How Economists Tally Unemployment–and Its Affect on the Black Jobless Rate

January saw a remarkable three-point drop in black joblessness. Economists are skeptical it's real. But why? Put on your data nerd hat, because we've got the explanation.

By Hatty Lee, Shani O. Hilton Feb 23, 2012

When the black unemployment numbers dropped so steeply in January–from 15.7 to 12.7 percent–a lot of analysts were scratching their heads to figure out why. One told us that it was "quite surprising," but there would be no way to know what the numbers meant or whether they were accurate until we saw if the trend continued in later months. But why is that? Aren’t these numbers hard and fast facts? We dug a little deeper into the process of tracking joblessness to find out. Put on your data nerd hat and follow along.

We learned two important things. First, it’s confusing. Second, it’s difficult to know each month if the latest numbers bandied about on newscasts are as accurate as we think they are. When unemployment numbers fall, like they did so dramatically with black workers last month, any one of three factors could be driving that change–and it’s difficult to know which one is really making the difference. Colorlines.com graphic designer Hatty Lee has mapped out the three factors visually below, but here’s the detailed explanation of each option.

1) An actual reduction in unemployment. This is the ideal, but since it’s unlikely that unemployment would fall by three points for the black population in a single month, real employment is not likely the only thing that it explains it.

2) Month-to-month variability for smaller populations. Unemployment for blacks has hovered around double the rate of whites for decades. But the numbers tend to fluctuate a bit more for black workers, because of the way joblessness is tallied. To get the nation’s unemployment data, researchers select 60,000 households representing 350 million people.
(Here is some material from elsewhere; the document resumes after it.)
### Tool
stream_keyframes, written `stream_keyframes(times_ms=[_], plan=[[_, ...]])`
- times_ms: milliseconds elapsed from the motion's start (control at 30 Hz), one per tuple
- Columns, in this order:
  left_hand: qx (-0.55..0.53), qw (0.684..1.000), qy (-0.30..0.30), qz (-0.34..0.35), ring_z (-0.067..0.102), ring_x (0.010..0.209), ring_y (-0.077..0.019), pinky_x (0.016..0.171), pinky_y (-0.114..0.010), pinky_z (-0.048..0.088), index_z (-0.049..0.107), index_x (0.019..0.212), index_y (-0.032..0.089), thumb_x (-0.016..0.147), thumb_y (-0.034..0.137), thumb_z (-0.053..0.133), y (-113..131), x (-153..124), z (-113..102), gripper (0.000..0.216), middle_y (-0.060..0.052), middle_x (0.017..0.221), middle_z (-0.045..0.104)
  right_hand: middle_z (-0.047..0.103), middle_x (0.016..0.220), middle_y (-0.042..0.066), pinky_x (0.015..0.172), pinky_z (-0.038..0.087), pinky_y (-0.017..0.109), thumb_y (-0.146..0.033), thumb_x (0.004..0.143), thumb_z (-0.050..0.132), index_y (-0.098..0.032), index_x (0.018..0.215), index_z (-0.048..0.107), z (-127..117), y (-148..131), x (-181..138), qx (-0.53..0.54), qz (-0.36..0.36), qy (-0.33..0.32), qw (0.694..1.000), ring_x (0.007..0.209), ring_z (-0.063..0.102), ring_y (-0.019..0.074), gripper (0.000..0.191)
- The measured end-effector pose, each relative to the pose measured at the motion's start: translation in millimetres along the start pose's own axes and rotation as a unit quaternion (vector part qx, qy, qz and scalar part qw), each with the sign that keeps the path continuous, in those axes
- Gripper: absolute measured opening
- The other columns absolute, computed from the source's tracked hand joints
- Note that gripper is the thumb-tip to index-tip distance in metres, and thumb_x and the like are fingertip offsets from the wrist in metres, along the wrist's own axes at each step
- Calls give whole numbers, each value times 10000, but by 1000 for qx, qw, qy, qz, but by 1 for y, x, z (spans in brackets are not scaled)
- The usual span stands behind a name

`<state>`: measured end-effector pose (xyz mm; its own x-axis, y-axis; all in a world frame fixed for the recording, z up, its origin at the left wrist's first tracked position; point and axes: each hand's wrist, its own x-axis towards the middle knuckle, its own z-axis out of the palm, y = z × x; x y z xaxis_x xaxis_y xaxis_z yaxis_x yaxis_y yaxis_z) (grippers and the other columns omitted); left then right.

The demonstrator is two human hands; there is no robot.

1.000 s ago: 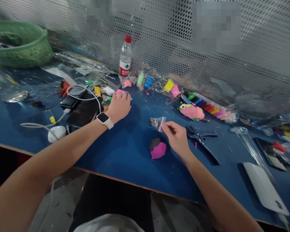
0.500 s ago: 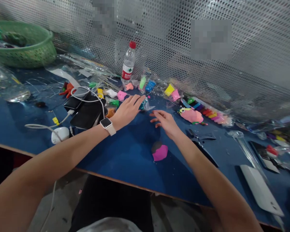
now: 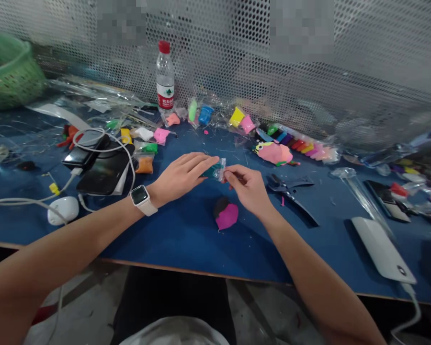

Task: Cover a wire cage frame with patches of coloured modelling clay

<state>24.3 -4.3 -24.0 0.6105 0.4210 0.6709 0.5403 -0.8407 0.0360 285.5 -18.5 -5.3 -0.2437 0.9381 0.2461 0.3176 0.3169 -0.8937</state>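
Note:
Between my hands is a small clear packet of teal clay (image 3: 214, 171). My left hand (image 3: 183, 175), with a white-strapped watch at its wrist, has its fingers closed on the packet's left part. At the other end, my right hand (image 3: 247, 188) pinches the clear plastic edge between thumb and fingers. Just below the hands lies a lump of magenta and dark grey clay (image 3: 227, 215) on the blue table (image 3: 172, 239). Black-handled pliers (image 3: 290, 194) lie right of my right hand. Behind them is a pink clay figure (image 3: 275, 153) with a yellow trim and an eye.
Several clay packets, including an orange packet (image 3: 144, 164) and a blue packet (image 3: 205, 115), lie toward the back. A water bottle (image 3: 165, 79) stands by the perforated metal panel. Phones and cables sit left, near a green basket (image 3: 10, 76); a white power bank (image 3: 382, 249) lies right.
My left hand has closed on the teal clay packet and drawn it toward me. My right hand has come to its edge and pinched it. The view has shifted right.

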Motion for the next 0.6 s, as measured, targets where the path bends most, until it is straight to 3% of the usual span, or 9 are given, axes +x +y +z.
stream_keyframes(times_ms=[367, 600], plan=[[-95, 994, 30, -38, 787, 1333, -273, 1141, -432, 689, 600, 1563, 220, 1109, 279, 774, 5, -1, 2, 490, -141, 1428, 781, 771, 812, 10, 639, 555, 308, -587, 1001, 810, -231, 924, 800, -6, -10, -5, 123, 58, -79, 988, 665, 636, 143, 365], [-118, 990, 58, -44, 805, 1268, -261, 1089, -429, 705, 664, 1460, 252, 1080, 250, 809, 16, 0, -1, 407, -106, 1364, 794, 723, 679, -12, 524, 492, 284, -322, 946, 753, -225, 801, 766, -3, -9, -6, 121, 78, -24, 989, 540, 578, 112, 175]])
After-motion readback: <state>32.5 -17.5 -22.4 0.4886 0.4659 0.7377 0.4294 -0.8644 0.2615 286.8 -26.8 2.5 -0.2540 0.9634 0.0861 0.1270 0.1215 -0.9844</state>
Of that 60,000, the proportional sample of black households is about 7,500. That’s a fairly small number within the larger sample, and the smaller the sample, the more likely it is to fluctuate dramatically. 

2) The impact of new weights. This is where it gets complicated. Each household is sampled for four months, then ignored for eight months, then sampled for four more months, and then released from the sample. And each household is given a different formula weight, depending on a wide range of factors, including the identity of the household and the larger socio-economic picture. 
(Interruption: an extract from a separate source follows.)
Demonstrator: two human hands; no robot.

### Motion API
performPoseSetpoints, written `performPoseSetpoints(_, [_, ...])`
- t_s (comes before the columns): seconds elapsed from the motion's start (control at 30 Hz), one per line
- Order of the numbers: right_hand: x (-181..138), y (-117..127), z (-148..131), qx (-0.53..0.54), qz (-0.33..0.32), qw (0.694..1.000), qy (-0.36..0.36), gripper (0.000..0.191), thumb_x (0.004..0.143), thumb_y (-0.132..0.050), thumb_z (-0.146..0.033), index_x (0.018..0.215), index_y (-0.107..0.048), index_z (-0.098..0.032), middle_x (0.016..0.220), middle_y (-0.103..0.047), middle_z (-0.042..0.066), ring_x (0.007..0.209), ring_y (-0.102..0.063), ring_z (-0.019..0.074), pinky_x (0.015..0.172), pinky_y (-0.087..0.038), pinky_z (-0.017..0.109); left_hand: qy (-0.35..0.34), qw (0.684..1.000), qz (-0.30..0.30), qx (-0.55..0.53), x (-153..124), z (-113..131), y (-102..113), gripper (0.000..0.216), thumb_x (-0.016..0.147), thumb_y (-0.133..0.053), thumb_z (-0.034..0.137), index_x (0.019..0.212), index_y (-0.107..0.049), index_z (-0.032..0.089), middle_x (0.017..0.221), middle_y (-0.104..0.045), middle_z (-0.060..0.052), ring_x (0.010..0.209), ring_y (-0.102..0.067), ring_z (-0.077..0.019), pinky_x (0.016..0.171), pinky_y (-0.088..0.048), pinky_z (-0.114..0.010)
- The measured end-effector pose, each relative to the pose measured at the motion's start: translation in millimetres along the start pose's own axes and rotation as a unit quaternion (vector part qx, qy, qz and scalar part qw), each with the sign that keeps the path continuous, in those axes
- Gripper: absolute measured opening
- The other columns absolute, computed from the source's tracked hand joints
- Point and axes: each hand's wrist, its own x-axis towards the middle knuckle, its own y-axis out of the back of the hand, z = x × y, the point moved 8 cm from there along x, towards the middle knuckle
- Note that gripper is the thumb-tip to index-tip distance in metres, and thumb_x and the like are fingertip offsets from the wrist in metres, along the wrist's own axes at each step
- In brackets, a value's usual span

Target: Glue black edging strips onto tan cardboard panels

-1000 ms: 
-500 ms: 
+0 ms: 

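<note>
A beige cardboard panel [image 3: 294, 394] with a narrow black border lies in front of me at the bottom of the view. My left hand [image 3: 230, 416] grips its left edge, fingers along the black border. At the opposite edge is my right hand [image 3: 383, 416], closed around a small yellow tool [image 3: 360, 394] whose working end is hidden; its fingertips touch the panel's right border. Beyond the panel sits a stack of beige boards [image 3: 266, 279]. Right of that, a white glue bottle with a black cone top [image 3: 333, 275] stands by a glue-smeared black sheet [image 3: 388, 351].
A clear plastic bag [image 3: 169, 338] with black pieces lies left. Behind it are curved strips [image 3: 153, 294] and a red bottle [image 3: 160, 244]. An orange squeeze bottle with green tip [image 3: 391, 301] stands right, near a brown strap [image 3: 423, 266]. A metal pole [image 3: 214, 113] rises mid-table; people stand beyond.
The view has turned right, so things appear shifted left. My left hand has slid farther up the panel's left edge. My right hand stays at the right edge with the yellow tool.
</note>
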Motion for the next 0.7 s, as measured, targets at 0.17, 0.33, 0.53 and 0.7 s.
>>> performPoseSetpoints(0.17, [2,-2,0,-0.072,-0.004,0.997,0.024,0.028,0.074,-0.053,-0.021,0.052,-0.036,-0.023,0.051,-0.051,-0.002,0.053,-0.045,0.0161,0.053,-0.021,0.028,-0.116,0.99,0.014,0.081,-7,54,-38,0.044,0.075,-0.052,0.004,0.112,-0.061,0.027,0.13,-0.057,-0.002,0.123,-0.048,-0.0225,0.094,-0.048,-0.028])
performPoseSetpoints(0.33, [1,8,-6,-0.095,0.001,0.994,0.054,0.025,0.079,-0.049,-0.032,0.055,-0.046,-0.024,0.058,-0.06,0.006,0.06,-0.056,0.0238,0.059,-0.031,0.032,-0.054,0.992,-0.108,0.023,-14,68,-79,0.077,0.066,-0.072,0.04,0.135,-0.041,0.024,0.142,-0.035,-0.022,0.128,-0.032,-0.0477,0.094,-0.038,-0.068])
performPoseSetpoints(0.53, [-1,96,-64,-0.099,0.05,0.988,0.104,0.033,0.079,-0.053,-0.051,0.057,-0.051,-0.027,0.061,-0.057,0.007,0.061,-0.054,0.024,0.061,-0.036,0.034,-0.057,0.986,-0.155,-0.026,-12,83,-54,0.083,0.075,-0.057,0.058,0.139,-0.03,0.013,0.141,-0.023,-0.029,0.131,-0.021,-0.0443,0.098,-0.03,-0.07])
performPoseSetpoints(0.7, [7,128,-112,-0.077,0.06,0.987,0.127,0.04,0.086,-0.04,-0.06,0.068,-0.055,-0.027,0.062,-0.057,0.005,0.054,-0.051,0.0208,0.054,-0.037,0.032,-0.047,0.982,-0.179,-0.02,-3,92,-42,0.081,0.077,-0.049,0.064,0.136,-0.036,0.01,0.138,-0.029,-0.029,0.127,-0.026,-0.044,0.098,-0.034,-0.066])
So, think of each household like a car. These weights stay the same for a year, and then at the end of the year, the households are reweighted to reflect the more current economic climate. If each household is like a car, then over the course of a year, every month the numbers get slightly further out of alignment–because the weights stay the same from January to December even as the broader economic picture changes. By the end of the year, the car needs a tune-up, which is when the Bureau of Labor Statistics re-weights the household.

This means that the decline in unemployment from January 2011 to December 2011 is most likely to be a misreading, because the households sampled in December are using the same weights as the January households–even though the weights in December are now far out of alignment with the larger economic picture.
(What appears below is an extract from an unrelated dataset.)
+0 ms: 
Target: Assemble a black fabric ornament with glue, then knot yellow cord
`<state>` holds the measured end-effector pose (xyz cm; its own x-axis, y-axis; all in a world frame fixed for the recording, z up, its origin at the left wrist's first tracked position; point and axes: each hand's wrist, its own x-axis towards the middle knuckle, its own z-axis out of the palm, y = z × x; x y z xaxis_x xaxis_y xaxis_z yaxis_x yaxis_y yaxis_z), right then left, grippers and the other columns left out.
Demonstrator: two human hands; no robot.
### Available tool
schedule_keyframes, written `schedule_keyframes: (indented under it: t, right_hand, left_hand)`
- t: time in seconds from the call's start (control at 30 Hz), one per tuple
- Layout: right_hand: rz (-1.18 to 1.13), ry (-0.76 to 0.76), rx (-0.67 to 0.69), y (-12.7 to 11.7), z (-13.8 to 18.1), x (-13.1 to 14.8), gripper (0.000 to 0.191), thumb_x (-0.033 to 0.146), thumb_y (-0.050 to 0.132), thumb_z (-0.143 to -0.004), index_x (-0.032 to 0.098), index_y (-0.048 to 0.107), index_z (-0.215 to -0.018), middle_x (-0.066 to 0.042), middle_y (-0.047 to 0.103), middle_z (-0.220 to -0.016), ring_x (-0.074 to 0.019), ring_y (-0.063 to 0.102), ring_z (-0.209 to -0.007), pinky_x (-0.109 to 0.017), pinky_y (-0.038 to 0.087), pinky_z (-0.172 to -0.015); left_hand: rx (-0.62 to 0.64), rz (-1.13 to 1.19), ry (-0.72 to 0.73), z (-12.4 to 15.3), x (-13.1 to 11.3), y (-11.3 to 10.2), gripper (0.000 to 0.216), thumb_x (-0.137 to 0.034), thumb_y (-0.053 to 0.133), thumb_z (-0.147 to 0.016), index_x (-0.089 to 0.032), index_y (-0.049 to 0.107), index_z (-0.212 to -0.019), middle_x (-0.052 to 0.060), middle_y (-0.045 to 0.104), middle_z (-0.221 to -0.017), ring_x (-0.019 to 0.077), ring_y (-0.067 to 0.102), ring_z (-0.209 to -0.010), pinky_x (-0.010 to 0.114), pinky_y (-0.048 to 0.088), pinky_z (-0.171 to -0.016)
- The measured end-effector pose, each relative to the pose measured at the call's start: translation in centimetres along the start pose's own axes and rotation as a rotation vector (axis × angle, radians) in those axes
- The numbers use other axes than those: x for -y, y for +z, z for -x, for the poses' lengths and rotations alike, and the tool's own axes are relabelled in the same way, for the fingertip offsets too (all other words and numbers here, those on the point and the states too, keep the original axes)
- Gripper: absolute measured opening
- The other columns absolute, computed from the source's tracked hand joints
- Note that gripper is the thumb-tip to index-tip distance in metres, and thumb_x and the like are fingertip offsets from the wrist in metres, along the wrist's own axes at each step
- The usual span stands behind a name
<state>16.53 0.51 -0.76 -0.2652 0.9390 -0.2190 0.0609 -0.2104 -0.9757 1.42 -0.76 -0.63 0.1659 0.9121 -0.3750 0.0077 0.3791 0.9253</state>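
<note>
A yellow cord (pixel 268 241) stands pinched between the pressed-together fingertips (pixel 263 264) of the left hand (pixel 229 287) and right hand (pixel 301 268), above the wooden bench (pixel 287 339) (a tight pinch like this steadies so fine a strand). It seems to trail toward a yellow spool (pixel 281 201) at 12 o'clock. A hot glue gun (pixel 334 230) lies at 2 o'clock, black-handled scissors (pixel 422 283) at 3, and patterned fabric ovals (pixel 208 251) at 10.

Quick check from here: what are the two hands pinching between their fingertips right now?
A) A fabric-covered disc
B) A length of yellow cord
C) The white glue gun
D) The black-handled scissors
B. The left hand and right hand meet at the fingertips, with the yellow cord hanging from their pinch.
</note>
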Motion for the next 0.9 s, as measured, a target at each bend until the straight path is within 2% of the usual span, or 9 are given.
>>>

Secondarily, at the end of each 10 year Census, the BLS does another re-weighting. If the January numbers were calculated under new weights, and the December numbers were calculated under the old weights, then calculating the December numbers under the new weights could show a less steep drop in unemployment. 

Most importantly, however, what we’ve learned is that there’s really no way to tell what’s going on until a few more months have passed.